Problem:
For the data that follows, return each line unchanged and drop the pictures.
--- Dataset excerpt Enclosed Below ---
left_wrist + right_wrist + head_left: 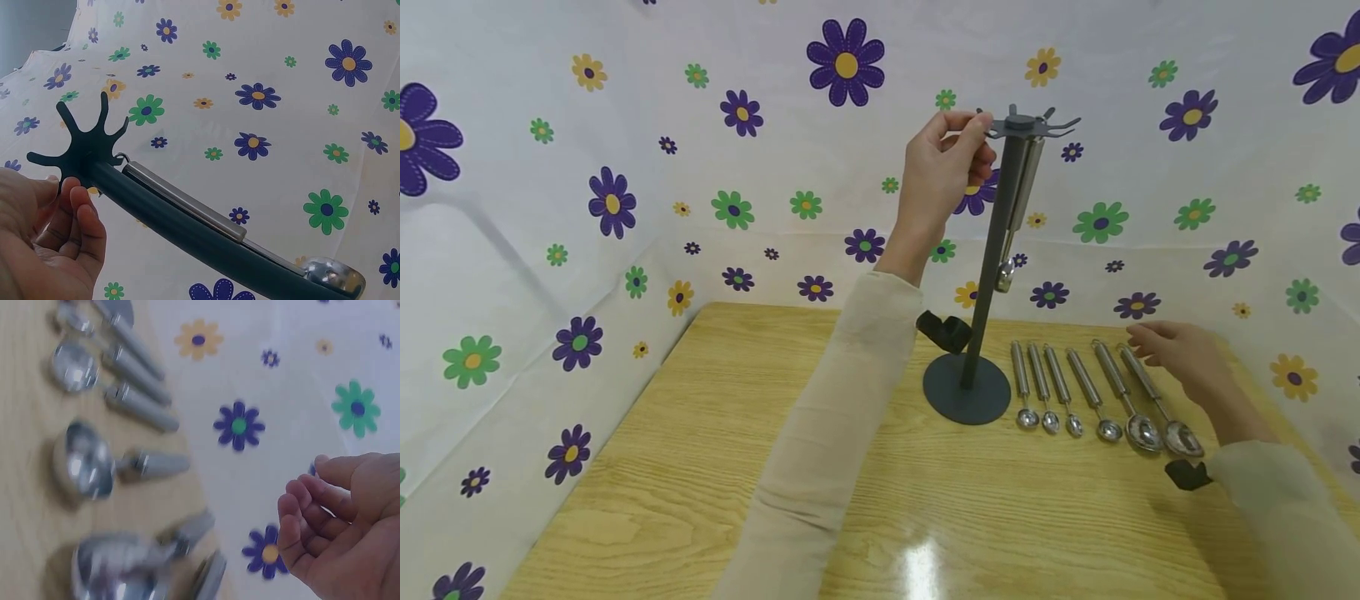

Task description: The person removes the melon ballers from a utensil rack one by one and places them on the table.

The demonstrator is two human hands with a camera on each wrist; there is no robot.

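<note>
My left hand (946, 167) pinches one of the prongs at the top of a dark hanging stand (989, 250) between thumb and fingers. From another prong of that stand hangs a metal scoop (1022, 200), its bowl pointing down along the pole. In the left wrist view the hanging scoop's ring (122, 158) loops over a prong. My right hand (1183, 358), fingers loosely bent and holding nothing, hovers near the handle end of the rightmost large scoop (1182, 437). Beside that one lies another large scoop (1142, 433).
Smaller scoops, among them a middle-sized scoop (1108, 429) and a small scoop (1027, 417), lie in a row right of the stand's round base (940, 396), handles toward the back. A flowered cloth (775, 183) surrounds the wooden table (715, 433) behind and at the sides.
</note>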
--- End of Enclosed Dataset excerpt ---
Answer space:
left_wrist + right_wrist + head_left: 

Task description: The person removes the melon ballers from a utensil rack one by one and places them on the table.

The demonstrator is two human hands with a camera on each wrist; there is no robot.

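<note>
My left hand (946, 167) pinches one of the prongs at the top of a dark hanging stand (989, 250) between thumb and fingers. From another prong of that stand hangs a metal scoop (1022, 200), its bowl pointing down along the pole. In the left wrist view the hanging scoop's ring (122, 158) loops over a prong. My right hand (1183, 358), fingers loosely bent and holding nothing, hovers near the handle end of the rightmost large scoop (1182, 437). Beside that one lies another large scoop (1142, 433).
Smaller scoops, among them a middle-sized scoop (1108, 429) and a small scoop (1027, 417), lie in a row right of the stand's round base (940, 396), handles toward the back. A flowered cloth (775, 183) surrounds the wooden table (715, 433) behind and at the sides.
</note>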

This exercise has been worked through to completion.